Summary: | General-purpose operating systems provide inadequate support for large-scale servers. Server applications lack sufficient control over scheduling and management of machine resources, which makes it difficult to enforce priority policies, and to provide robust and controlled service. For example, server applications cannot provide differentiated quality of service to requests from different clients.
The root cause of these problems is a fundamental mismatch between the original design assumptions underlying the resource management mechanisms of current general-purpose operating systems, and the behavior of modern server applications. In particular, the notions of protection domain and resource principal coincide in the process abstraction of current operating systems. Moreover, these operating systems provide insufficient control to an application over the resources that are consumed inside the kernel on behalf of the application. These aspects of current operating systems prevent a server process that manages large numbers of network connections, for example, from properly allocating system resources among those connections.
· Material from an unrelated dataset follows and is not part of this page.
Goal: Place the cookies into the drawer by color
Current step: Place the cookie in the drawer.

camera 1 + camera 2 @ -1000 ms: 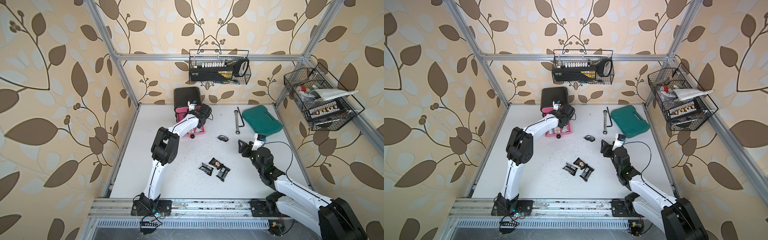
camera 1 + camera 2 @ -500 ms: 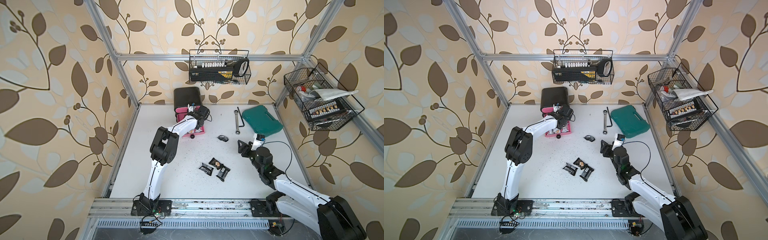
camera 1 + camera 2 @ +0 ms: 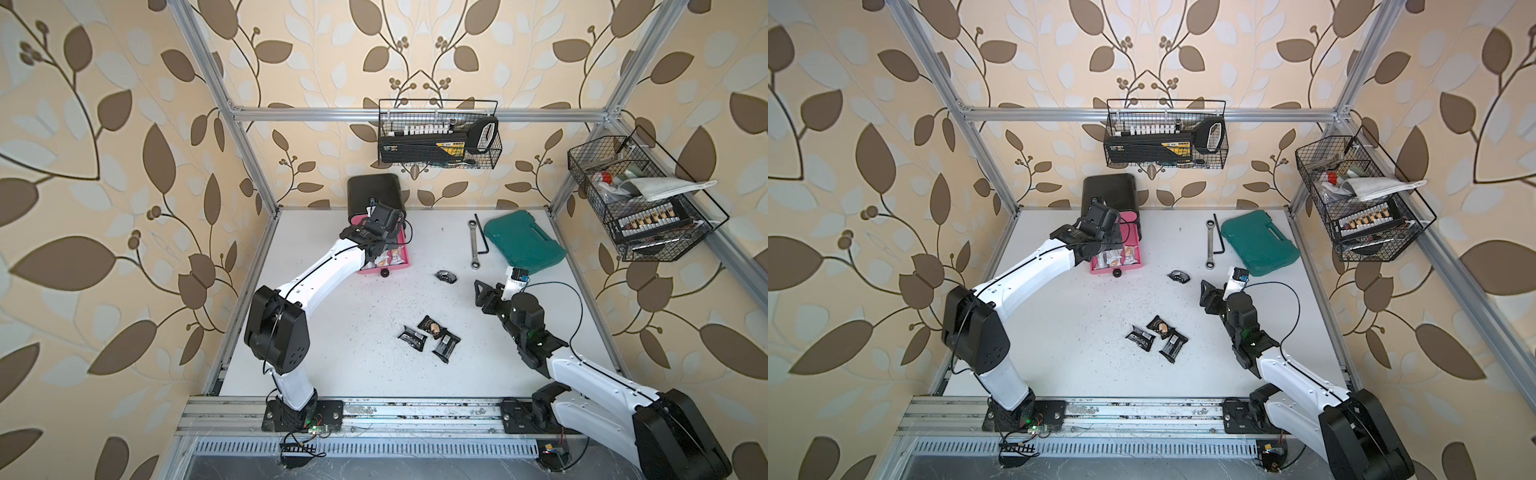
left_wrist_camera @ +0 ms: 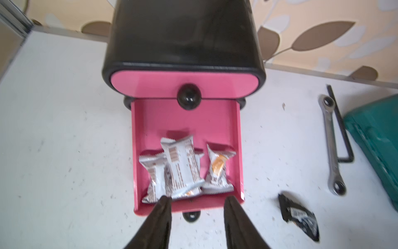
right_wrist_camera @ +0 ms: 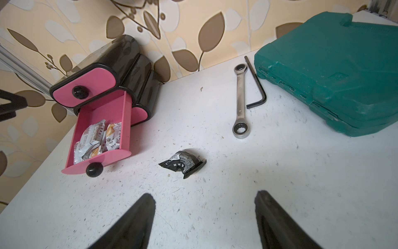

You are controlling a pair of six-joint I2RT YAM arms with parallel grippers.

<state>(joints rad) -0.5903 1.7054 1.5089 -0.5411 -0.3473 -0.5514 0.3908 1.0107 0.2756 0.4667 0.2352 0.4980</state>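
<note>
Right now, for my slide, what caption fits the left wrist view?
Open left gripper over the pulled-out pink drawer holding white-silver cookie packets.

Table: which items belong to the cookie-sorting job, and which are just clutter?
Job: black cabinet; its pulled-out pink drawer; white packets inside it; lone black packet; three black packets mid-table.

Clutter: teal case; ratchet wrench; hex key; back wire basket; side wire basket.
</note>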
This dissertation addresses the lack of operating system support for fine-grained resource management in large-scale server systems. It starts by characterizing the nature of the mismatch between the design assumptions of current general-purpose operating systems, and the behavior of server applications. The traditional design of core operating system abstractions and APIs is reevaluated in the light of the requirements of server applications. This reevaluation leads to a set of novel operating system abstractions and APIs that serve to provide effective support for server applications.